Anaconda Python virtual environment install screen

With Scrapy you can crawl web sites and get their content, mainly text and images. Since it isn't possible to install Scrapy with sudo apt-get install scrapy, the recommended way is to install it inside a virtual Python environment called Anaconda.

With these commands you can get Scrapy up and running on Ubuntu 16.04:

Download the latest Anaconda to your /tmp directory and start the installation, you can always see if there is a new release here: https://repo.continuum.io/archive/

cd /tmp
curl -O https://repo.continuum.io/archive/Anaconda3-5.3.1-Linux-x86_64.sh
bash Anaconda3-5.3.1-Linux-x86_64.sh

Press enter and type "yes" when required. When you are prompted for which directory to install Anaconda in, I personally change it to a directory with a punctuation mark in front, to keep it hidden, like this:

/home/YOUR_USER_NAME/.anaconda3

Make sure this line is added in ~/.bashrc:

# added by Anaconda3 4.4.0 installer
export PATH="/home/YOUR_USER_NAME/.anaconda3/bin:$PATH"

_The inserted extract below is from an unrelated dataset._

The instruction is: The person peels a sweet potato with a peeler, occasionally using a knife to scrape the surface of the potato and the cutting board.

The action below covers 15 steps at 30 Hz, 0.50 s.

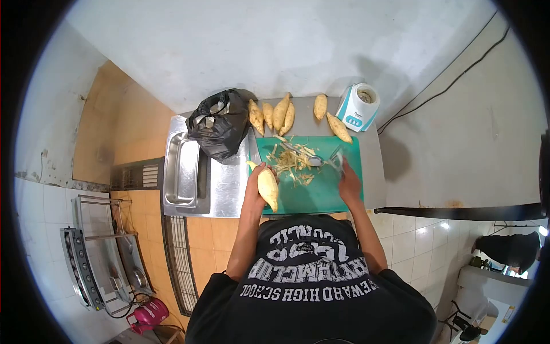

Make the added line take effect

source ~/.bashrc

Check Anaconda works

conda list

Install scrapy

conda install -c conda-forge scrapy

Check that scrapy is installed

scrapy --version

RESULT:

Scrapy 1.4.0 - no active project

See scrapy location

whereis scrapy

RESULT:

scrapy: /home/YOUR_USER_NAME/.anaconda3/envs/scrapy_june_2017/bin/scrapy

After test running Scrapy I got this error

# Error: PIL missing
File "/home/YOUR_USER_NAME/.anaconda3/envs/scrapy_june_2017/lib/python3.6/site-packages/scrapy/pipelines/images.py", line 15, in
from PIL import Image
ModuleNotFoundError: No module named 'PIL'

Fix the error by installing pillow with conda, still inside the virtual environment

conda install pillow

Scrape with Scrapy

cd /home/project/scrapy/projectname/ && /home/YOUR_USER_NAME/.anaconda3/envs/scrapy_june_2017/bin/scrapy crawl my_spider -o /home/YOUR_USER_NAME/my_spider.csv -t csv --set=CLOSESPIDER_ITEMCOUNT=10 --set=CLOSESPIDER_TIMEOUT=500

Open a page in scrapy console

scrapy shell https://example.com/test-page

Get the title of the page, in H1 tags

response.xpath('//h1/text()').extract()

Exit Scrapy console with Ctrl+D

NOTE: When you install Anaconda it might install its own version of glib, taking over gsettings, which is quite annoying, since it can result in this error: "GLib-GIO-Message: Using the 'memory' GSettings backend. Your settings will not be saved or shared with other applications." when trying to use gsettings. A work around is to use "/usr/bin/gsettings" to access the original gsettings.
https://askubuntu.com/questions/916334/ubuntu-16-04-glib-gio-message-using-the-memory-gsettings-backend-your-settin/959346#959346

Update Anaconda and packages

Run these two commands:

conda update conda

conda update anaconda

From: https://medium.com/@mauridb/how-to-check-your-anaconda-version-c092400c9978

Virtual environments

You can create a virtual environment for different environments

conda create --name scrapy_june_2017 python=3

Activate the virtual environment

source activate scrapy_june_2017

Close the Anaconda virtual environment

source deactivate scrapy_june_2017

Remove (base) from your command line

If you want to remove (base) from your terminal, update your .bashrc file to use the old simpler format. Replace my_user_name with your own user name:

# Anaconda 4.4.0 config style
# added by Anaconda3 4.4.0 installer
export PATH="/home/my_user_name/.anaconda3/bin:$PATH"

Delete this bit:

# added by Anaconda3 5.3.1 installer
# >>> conda init >>>
# !! Contents within this block are managed by 'conda init' !!
__conda_setup="$(CONDA_REPORT_ERRORS=false '/home/my_user_name/.anaconda3/bin/conda' shell.bash hook 2> /dev/null)"
if [ $? -eq 0 ]; then
    \eval "$__conda_setup"
else
    if [ -f "/home/my_user_name/.anaconda3/etc/profile.d/conda.sh" ]; then
        . "/home/my_user_name/.anaconda3/etc/profile.d/conda.sh"
        CONDA_CHANGEPS1=false conda activate base
    else
        \export PATH="/home/my_user_name/.anaconda3/bin:$PATH"
    fi
fi
unset __conda_setup
# <<< conda init <<<

https://stackoverflow.com/questions/51526503/why-does-base-appear-in-my-anaconda-command-prompt

Uninstalling Anaconda

Uninstalling Anaconda is as easy as deleting the folder:
rm ~/.anaconda3 -rf

Remember to remove instances in ~/.bashrc file, and source it.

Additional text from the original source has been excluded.